Time and place:
The course consists of two sessions:
Wednesday April 17th, 09:15-12:00, in seminar room Prolog, Ole-Johan Dahls hus
Friday April 19th, 09:15-12:00, in seminar room Prolog, Ole-Johan Dahls hus
Language:
English
Target audience:
UiO reseachers and students who want to get started with machine learning in R.
A video (approximately 25 minutes) has been prepared that might be useful for those that are completely new to machine learning, with example use-cases in research.
Prerequisites:
It is an advantage but not necessary that you are accustomed to writing code in R. Basic knowledge of descriptive statistics and tidyverse is a plus.
Contents:
- Exploratory data analysis
- Binary classification
- Feature importance
- Multiclass classification
- Cross-validation
- Additional topics
- Preprocessing data with "recipe"
- Building and evaluating multiple models
simultaneously - Statistically comparing models
- Hyperparamater tuning
- Predicting a continuous variable
Briefly about the course:
The focus will be on building and evaluating machine learning models in R rather than an in-depth breakdown of specific algorithms. We will be building models to distinguish between different categories of text based on linguistic features (including number of nouns, adjectives, etc.) using XGBoost.

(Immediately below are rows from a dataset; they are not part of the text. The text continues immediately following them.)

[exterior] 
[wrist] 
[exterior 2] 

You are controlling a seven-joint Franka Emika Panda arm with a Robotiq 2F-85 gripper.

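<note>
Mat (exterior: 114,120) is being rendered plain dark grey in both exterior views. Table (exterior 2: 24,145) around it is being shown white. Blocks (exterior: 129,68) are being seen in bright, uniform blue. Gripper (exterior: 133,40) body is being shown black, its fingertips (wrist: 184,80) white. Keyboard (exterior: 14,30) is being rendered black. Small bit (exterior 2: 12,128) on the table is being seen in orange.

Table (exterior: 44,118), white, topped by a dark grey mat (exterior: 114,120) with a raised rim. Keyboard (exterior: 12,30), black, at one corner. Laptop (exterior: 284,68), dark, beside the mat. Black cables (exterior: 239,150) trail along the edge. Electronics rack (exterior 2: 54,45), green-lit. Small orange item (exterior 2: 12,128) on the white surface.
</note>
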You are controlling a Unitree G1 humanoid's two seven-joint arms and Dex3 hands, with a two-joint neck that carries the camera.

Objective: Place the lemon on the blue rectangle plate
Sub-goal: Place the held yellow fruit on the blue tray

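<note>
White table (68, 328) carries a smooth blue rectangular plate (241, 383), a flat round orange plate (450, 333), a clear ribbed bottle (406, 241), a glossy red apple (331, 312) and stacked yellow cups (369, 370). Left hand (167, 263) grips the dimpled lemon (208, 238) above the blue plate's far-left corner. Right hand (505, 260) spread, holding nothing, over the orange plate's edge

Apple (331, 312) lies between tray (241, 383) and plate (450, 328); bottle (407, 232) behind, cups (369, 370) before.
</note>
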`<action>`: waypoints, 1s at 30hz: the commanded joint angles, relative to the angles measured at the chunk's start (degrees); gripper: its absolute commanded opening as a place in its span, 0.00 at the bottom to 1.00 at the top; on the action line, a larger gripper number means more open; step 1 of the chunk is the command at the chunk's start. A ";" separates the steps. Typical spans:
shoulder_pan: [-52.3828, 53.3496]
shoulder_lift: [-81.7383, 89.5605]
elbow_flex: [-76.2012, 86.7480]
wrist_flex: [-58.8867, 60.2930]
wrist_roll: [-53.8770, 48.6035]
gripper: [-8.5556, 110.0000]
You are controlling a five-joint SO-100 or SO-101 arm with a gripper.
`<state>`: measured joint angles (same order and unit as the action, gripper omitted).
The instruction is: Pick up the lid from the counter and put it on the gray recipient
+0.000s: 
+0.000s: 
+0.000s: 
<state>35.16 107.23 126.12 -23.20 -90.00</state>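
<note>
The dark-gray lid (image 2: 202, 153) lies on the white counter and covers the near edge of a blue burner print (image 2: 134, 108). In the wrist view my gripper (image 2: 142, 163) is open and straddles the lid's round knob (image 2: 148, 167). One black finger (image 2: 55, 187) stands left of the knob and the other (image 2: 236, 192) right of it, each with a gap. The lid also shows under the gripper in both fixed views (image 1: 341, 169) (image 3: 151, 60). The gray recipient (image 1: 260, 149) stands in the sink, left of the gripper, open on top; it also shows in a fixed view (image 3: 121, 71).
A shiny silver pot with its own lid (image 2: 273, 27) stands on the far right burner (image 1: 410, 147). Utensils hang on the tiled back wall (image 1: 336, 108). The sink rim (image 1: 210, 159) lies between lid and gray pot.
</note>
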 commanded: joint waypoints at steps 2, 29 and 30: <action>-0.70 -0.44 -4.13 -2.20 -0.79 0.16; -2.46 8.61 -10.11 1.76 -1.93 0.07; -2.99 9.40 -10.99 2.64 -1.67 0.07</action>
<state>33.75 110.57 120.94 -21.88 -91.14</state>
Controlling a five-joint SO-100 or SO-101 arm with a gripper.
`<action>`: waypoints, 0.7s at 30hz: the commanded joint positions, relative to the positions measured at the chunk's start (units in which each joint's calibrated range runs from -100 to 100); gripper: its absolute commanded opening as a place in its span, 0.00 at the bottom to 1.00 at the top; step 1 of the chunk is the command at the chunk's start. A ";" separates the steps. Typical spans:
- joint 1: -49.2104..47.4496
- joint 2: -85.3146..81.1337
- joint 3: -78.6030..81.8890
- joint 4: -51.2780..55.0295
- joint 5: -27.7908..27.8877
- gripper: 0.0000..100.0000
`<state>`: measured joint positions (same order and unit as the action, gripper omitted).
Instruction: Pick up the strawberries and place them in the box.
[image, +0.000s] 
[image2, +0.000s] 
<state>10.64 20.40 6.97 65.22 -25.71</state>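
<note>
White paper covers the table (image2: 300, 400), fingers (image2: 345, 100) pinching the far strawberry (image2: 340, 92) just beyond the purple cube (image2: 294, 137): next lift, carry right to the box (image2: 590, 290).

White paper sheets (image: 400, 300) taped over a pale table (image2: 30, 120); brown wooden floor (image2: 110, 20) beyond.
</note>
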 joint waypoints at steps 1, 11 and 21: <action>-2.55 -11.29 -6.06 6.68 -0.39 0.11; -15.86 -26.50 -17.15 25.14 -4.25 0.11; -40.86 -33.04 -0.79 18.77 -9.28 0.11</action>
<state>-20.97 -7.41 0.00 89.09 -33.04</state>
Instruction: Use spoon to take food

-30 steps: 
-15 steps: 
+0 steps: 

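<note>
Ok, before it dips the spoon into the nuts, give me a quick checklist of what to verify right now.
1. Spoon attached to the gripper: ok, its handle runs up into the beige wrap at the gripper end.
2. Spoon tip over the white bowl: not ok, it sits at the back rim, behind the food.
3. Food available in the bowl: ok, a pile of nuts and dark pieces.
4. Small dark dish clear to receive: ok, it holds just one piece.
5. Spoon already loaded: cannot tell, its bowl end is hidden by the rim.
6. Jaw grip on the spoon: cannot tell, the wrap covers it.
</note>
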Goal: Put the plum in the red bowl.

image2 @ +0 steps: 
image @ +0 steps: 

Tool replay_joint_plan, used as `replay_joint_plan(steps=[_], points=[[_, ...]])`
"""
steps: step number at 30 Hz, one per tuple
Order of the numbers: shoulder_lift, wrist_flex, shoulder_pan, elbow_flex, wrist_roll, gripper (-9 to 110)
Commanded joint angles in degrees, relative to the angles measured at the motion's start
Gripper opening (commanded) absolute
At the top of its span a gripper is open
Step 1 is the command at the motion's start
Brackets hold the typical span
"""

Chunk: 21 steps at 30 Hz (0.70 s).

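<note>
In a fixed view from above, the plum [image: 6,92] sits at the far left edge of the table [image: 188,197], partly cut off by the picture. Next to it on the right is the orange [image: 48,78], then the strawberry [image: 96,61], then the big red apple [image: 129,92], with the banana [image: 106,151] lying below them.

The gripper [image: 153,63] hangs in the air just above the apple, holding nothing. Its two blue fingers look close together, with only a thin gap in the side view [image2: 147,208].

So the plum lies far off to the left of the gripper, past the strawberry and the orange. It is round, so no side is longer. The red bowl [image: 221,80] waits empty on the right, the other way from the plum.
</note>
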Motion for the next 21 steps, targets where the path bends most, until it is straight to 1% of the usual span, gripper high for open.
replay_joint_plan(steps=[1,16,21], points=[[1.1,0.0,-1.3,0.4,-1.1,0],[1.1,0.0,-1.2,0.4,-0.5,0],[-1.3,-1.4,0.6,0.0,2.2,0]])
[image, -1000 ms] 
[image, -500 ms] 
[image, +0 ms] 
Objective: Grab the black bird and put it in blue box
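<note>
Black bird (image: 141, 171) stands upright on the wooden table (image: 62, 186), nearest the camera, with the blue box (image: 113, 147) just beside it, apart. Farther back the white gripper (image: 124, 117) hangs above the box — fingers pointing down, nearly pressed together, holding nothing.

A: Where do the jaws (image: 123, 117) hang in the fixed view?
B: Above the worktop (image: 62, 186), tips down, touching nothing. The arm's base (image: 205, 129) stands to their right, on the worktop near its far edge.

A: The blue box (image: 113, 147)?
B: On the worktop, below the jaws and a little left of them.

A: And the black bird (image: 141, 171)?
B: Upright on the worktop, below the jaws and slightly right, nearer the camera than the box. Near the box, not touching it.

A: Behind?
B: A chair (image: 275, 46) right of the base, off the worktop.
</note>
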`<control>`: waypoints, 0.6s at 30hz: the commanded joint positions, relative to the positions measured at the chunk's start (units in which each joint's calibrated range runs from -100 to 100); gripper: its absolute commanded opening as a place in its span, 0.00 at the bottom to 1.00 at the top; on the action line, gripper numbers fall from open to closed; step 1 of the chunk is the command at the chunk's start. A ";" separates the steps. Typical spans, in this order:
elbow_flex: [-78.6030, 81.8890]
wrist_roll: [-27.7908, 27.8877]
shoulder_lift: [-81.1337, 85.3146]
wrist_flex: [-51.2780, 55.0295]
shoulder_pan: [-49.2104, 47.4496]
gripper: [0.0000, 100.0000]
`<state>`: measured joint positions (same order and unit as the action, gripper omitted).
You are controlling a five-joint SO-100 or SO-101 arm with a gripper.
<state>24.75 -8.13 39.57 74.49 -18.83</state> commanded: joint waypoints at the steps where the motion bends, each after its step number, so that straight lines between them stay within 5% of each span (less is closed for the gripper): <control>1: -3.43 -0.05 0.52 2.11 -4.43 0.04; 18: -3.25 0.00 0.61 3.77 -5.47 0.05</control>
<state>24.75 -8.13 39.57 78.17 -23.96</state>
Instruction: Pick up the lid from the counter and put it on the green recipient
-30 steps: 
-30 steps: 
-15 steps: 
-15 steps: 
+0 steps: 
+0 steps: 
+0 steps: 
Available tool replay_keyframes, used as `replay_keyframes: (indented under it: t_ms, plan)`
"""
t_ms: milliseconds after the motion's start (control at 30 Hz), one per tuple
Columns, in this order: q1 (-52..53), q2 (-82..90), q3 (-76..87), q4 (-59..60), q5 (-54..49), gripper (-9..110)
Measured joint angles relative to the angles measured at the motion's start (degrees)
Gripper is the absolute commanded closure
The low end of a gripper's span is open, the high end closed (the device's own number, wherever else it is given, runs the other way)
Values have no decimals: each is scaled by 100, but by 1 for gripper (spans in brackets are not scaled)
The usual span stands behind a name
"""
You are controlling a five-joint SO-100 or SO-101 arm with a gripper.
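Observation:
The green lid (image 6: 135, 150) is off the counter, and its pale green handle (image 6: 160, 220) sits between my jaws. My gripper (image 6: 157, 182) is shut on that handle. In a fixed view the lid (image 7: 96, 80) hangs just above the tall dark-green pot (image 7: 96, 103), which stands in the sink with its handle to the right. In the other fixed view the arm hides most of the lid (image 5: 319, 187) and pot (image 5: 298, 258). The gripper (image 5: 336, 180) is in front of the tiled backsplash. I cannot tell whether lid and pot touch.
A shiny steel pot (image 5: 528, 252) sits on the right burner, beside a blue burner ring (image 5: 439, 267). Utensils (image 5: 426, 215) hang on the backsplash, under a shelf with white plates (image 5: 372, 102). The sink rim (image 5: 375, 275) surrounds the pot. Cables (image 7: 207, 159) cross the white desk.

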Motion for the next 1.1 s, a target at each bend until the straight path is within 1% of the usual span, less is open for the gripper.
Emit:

Important: Participants must use their own PC or Mac (laptop) with both R and RStudio installed. Both R (≥ 3.3.0) and RStudio are free and do not require a licence. R can be installed from https://cran.r-project.org and RStudio from https://www.rstudio.com/products/rstudio/download/.
Contact IT-support from your faculty or department if you need help with installation. You can use UiO Programkiosk ("Statistikk fullskjerm") if it is not possible to install either R or RStudio on your own computer.
Install the following packages in R(studio) before the start of the course:
tidyverse, tidymodels, xgboost, vip, patchwork, workflowsets
*extra packages* doParallel, discrim, kernlab